Avant de prendre congé de lui, il nous fit promettre que pendant la soirée nous regarderions de temps en temps du côté de sa terrasse, attendu qu'il nous ménageait une dernière surprise. Nous nous y engageâmes.
Toute la famille vint nous conduire jusqu'au bord de la mer. Le chef de la police avait bien envie de nous chercher noise, attendu l'heure avancée de notre départ ; mais un mot du gouverneur, qui déclara que c'était lui qui nous avait retenus, aplanit toutes les difficultés.
Nous étions déjà sur le speronare, et nous allions lever l'ancre, lorsque nous vîmes un frère franciscain qui accourait en nous faisant de grands signes ; nous envoyâmes Pietro à bord avec la barque, pour savoir ce que le bon moine nous voulait.

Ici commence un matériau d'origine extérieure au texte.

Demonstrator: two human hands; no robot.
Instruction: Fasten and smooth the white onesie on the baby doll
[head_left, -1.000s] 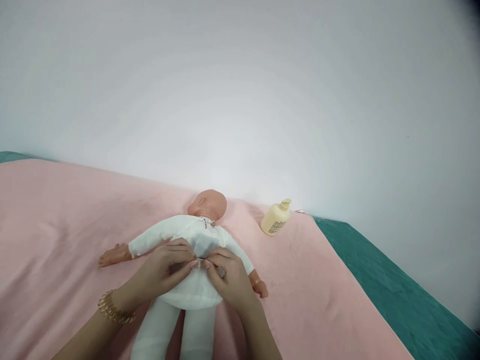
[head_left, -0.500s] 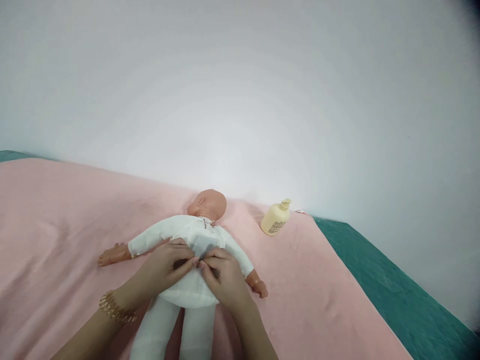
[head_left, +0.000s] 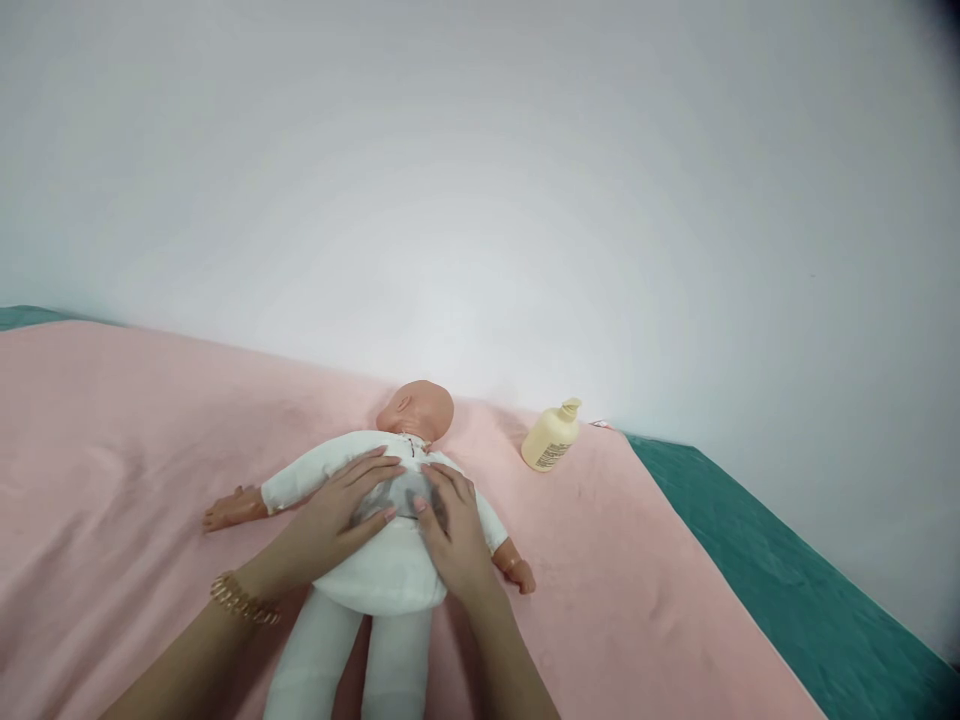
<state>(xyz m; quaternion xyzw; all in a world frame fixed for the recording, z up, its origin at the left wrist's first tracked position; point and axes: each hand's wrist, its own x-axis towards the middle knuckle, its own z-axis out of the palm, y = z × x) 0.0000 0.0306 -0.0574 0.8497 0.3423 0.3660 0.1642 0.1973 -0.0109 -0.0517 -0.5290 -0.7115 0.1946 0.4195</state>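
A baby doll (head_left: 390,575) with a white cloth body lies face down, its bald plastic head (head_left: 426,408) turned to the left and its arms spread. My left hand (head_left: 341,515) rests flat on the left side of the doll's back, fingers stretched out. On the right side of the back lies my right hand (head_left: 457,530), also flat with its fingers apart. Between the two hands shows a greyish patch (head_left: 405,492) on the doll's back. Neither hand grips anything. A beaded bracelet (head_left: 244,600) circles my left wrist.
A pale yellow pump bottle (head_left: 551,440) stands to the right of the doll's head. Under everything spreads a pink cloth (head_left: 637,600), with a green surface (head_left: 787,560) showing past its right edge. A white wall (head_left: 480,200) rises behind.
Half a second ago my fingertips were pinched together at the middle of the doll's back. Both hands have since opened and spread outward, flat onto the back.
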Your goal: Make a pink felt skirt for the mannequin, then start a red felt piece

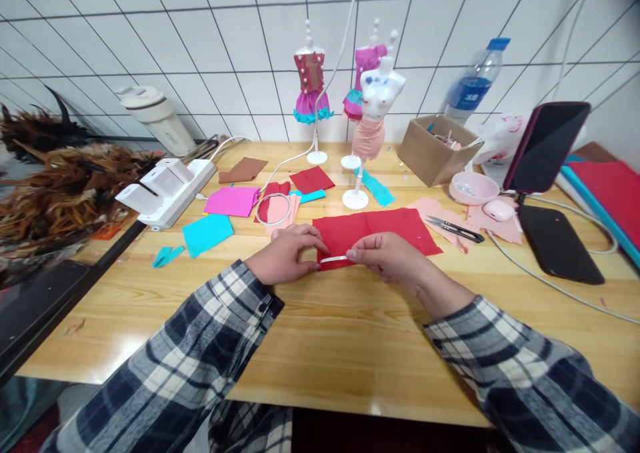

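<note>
A red piece of fabric [380, 226] lies flat on the wooden table in front of me. Along its near left edge runs a narrow white strip [333, 259]. My right hand [385, 254] pinches the strip's right end between thumb and fingertips. At the left end of the fabric rests my left hand [293, 253], thumb and forefinger apart around the strip's left end, fingertips touching the red cloth. Just beyond the fabric stands a small white dress form [383, 86] wearing a pink skirt. Black thread snips [455, 228] lie to the right on pink scraps.
Two dressed mini forms [310, 73] stand at the back. Coloured fabric pieces [207, 234] lie left, near a power strip [180, 193] and cable. On the right are a cardboard box [435, 153], a pink bowl [474, 189], a propped phone [547, 146] and a black phone [560, 243].
</note>
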### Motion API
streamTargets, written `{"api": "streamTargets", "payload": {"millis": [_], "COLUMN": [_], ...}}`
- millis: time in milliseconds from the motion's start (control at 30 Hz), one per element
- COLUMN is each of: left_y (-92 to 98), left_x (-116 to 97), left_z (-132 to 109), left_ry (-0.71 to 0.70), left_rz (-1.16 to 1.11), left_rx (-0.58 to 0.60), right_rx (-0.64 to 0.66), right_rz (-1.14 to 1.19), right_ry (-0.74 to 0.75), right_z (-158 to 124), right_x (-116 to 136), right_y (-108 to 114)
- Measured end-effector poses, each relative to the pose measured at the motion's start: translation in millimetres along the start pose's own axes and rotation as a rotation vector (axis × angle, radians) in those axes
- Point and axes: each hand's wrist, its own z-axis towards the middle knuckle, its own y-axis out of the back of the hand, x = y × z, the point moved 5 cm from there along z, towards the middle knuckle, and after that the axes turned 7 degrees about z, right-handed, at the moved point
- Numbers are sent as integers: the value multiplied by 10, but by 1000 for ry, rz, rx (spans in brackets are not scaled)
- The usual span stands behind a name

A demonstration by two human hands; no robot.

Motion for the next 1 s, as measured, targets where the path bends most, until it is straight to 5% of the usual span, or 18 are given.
{"api": "streamTargets", "payload": {"millis": [133,567,800,867,1000], "left_y": [10,16,21,26,15], "left_x": [-13,-41,-54,-51,-56], "left_z": [-8,-29,-48,-47,-21], "left_ry": [-18,-14,36,36,17], "left_rz": [-10,1,46,35,-13], "left_rx": [1,6,62,67,35], "right_rx": [-1,-248,-274,-196,210], "right_rz": [-2,-698,-757,-666,-419], "right_ry": [6,162,213,171,167], "right_z": [26,54,-19,-25,-158], "right_x": [-30,139,245,215,196], "right_y": [-12,74,61,45,-183]}}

Un frère m'avait vu déposer notre offrande dans le tronc et l'avait ouvert ; de sorte que le supérieur, trouvant que nous avions trop largement payé notre hospitalité, nous envoyait une petite barrique de ce malvoisie de Lipari, que nous avions trouvé si bon la veille.

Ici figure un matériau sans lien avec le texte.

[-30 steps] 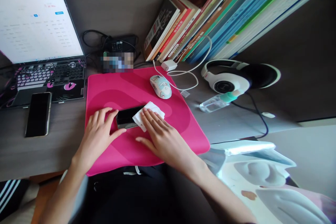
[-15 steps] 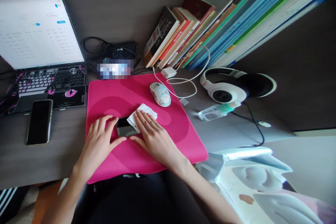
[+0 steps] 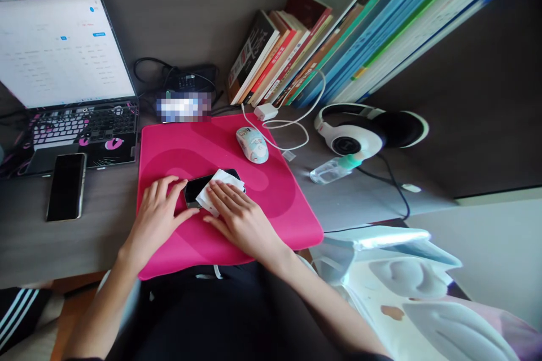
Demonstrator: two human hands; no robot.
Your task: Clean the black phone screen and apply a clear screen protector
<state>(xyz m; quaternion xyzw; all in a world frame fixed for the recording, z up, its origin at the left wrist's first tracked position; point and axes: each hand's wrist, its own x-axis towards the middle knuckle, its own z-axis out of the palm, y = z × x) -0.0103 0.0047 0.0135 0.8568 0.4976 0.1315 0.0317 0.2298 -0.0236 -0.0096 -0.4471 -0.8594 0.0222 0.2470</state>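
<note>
A smartphone (image 3: 195, 188) with a dark screen lies flat on the pink desk mat (image 3: 169, 144). My left hand (image 3: 156, 214) holds its left end between thumb and forefinger. Over the phone's middle and right part is a folded white tissue (image 3: 229, 178), which hides much of the screen. My right hand (image 3: 241, 220) presses the tissue onto the phone, its fingers extended and close together on top. The underside of that hand is hidden.
A second phone (image 3: 66, 187) lies left, before an open laptop (image 3: 80, 51). A patterned mouse (image 3: 252, 145) sits on the mat. A white charger with cable (image 3: 266, 111), headphones (image 3: 354, 138), a clear bottle (image 3: 330, 171) and leaning books (image 3: 292, 45) are to the right.
My right hand and the tissue have slid slightly left along the phone, uncovering its upper right corner. The left hand stays at the phone's left end. The whole view has shifted a little.
</note>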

Pendant ce temps-là, l'équipage avait levé l'ancre : nous saluâmes encore une fois notre gouverneur de la main, et, nos hommes commençant à jouer vigoureusement des avirons, nous nous trouvâmes en un instant hors du port.

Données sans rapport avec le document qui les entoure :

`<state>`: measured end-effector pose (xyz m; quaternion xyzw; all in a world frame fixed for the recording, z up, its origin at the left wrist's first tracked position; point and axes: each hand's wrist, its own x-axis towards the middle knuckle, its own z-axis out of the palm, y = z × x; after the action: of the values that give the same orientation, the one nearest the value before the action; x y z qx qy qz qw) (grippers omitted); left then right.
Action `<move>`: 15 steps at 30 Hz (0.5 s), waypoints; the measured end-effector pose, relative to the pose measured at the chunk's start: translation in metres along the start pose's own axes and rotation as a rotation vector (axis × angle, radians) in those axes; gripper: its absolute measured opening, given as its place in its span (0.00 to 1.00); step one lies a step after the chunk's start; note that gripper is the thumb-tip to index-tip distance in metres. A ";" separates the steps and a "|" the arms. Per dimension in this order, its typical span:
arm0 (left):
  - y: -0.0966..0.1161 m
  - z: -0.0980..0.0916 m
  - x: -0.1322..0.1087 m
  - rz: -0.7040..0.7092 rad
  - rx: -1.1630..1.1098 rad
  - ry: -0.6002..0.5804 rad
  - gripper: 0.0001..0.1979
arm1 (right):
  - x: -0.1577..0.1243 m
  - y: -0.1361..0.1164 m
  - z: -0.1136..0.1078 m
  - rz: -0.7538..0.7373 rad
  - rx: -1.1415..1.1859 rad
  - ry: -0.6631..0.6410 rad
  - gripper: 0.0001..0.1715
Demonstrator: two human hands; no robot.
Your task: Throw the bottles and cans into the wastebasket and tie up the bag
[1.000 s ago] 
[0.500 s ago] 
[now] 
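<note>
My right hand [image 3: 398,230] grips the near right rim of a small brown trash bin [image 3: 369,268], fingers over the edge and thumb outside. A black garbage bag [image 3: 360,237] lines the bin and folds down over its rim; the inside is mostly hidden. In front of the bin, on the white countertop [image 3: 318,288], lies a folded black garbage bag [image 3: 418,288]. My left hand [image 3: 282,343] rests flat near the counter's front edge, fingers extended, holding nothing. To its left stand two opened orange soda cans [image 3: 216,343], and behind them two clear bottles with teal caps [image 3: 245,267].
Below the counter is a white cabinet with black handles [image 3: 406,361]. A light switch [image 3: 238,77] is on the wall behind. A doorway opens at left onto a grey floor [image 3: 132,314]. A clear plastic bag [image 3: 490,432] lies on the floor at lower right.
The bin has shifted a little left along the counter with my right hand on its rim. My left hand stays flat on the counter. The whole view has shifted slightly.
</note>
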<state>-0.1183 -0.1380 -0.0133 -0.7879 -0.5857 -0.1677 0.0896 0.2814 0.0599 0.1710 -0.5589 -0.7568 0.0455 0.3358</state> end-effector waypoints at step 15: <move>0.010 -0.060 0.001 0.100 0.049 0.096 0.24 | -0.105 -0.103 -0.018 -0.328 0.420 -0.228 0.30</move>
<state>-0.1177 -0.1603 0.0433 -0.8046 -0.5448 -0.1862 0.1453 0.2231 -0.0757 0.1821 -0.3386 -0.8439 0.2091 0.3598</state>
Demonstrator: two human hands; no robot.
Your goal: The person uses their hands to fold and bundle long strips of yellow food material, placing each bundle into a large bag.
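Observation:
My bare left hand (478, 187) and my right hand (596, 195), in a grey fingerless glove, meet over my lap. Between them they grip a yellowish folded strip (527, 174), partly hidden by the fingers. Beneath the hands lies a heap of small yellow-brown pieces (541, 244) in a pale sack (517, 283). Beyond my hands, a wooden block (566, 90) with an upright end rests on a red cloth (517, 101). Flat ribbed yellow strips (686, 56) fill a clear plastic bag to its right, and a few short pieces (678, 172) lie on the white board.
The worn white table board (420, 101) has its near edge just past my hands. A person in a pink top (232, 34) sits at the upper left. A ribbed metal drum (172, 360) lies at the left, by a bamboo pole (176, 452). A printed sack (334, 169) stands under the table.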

Dix minutes après, nous revîmes notre gouverneur sur sa terrasse, agitant son mouchoir de toute sa force. Nous lui rendîmes signe pour signe, présumant cependant que ce n'était point encore là la surprise qu'il nous avait annoncée.
Nous fûmes un instant distraits de l'attention que nous portions à notre hôte par l'Ave Maria. Nous nous étions fait nous-mêmes une habitude de cette prière ; et quoique revenu à terre et séparé de nos matelots, je fus longtemps à ne jamais laisser passer cette heure sans penser à la solennité qu'elle me rappelait.
L'Ave Maria fini, nous nous retournâmes vers Lipari. Le soleil s'abaissait derrière le Campo-Bianco, enveloppant de ses rayons toute l'île qui se détachait en vigueur sur un fond d'or. Au reste, comme nous avions le vent contraire, et que nous ne marchions qu'à la rame, nous ne nous éloignions que lentement ; de sorte que nous ne perdions que peu à peu les détails du magnifique horizon que nous avions devant les yeux, et dont Lipari formait le centre.
Tant que les objets demeurèrent visibles, nous distinguâmes le gouverneur sur sa terrasse ; puis, lorsque le crépuscule fut enfin devenu assez sombre pour qu'ils commençassent à s'effacer, une lumière s'alluma comme un phare qui nous permit de ne point perdre la direction du château. Enfin, au bout d'une heure à peu près de nuit sombre, nous vîmes une fumée s'élancer de terre et aller s'éteindre dans le ciel.
C'était le signal d'un feu d'artifice que le gouverneur tirait en notre honneur.
Lorsque le dernier soleil fut évanoui, lorsque la dernière chandelle romaine fut éteinte, je pris ma carabine, et en réponse à sa dernière politesse, je lâchai le coup en l'air.
Nous nous demandions si nous avions été vus ou entendus de la terre, lorsque nous vîmes à notre tour un éclair qui sillonnait la nuit, et que nous entendîmes, mourant sur les flots, la détonation d'un coup de feu.
Puis tout retomba dans le silence et dans l'obscurité.
Comme la journée avait été dure, nous rentrâmes aussitôt dans notre cabine, où nous ne tardâmes point à nous endormir.